Percebe-se que entender essas estruturas e processos políticos que conduzem a sociedade para esse abismo da pós-modernidade, e que tem no sistema penal sua mais clara representação, é uma construção a qual os representantes sindicais têm que interpretar e debater com seus pares e com as instituições para não sobrecarregarem o papel que cumpre a quem representamos. Com isso, uma representação sindical tem de defender interesses individuais e coletivos; sociais e econômicos, além de potencializar as reivindicações com conhecimento sobre as relações de poder a partir do universo humano em que está inserido, que não é tão somente manipular chaves e cadeados.

O Sistema Penal precisa ser desvelado para uma sociedade que fecha os olhos para o refugo que produz e o momento propício é agora. O Brasil e o Rio de Janeiro vivem um quadro de violência extrema e o nível de corruptividade na sociedade é alarmante, não é por outro motivo que vivenciamos um processo de total descrédito nas instituições.

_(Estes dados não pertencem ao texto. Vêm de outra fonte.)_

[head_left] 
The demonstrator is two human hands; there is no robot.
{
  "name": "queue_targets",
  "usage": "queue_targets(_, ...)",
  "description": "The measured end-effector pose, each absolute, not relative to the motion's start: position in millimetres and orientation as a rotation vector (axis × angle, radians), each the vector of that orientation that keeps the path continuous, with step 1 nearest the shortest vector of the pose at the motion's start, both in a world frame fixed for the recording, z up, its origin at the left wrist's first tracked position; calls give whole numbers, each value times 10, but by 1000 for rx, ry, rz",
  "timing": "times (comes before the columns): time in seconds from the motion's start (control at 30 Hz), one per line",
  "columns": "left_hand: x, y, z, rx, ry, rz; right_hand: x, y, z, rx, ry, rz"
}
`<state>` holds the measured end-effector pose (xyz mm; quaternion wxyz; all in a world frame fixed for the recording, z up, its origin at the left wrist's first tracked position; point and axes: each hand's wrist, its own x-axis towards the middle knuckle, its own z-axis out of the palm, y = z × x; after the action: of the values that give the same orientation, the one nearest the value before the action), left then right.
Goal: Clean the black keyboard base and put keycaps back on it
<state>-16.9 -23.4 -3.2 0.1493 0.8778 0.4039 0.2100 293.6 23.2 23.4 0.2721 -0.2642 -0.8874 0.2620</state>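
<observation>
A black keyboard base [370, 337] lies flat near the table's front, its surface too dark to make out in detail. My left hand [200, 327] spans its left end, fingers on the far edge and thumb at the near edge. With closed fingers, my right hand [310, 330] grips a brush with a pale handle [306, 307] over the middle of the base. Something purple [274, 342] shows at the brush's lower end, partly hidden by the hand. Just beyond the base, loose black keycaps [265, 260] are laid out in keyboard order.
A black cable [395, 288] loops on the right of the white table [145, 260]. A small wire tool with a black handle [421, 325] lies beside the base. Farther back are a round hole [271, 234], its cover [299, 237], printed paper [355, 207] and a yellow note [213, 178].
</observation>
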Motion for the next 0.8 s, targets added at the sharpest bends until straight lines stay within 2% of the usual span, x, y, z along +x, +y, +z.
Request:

Na verdade o Sistema Penal é a reprodução fiel de uma estrutura e processo de poder carcomido, putrefato e corrompido, pois a causa não se originou nele. O crime não está somente na base da pirâmide social. O flagelo da Saúde, da Educação e da Segurança Pública está nos crimes dos altos escalões dos Poderes e na imoralidade de agentes públicos que hipocritamente pensam que os seus auxílios, porque legais, lhes dão ares de corretos, justos. Esquecem que o processo de formação das leis pode ser legítimo, porém se imorais repercutem fatores reais de poder que verdadeiramente não são do povo, apesar de consignado na Carta Magna. E por falar nela, pra que serve?!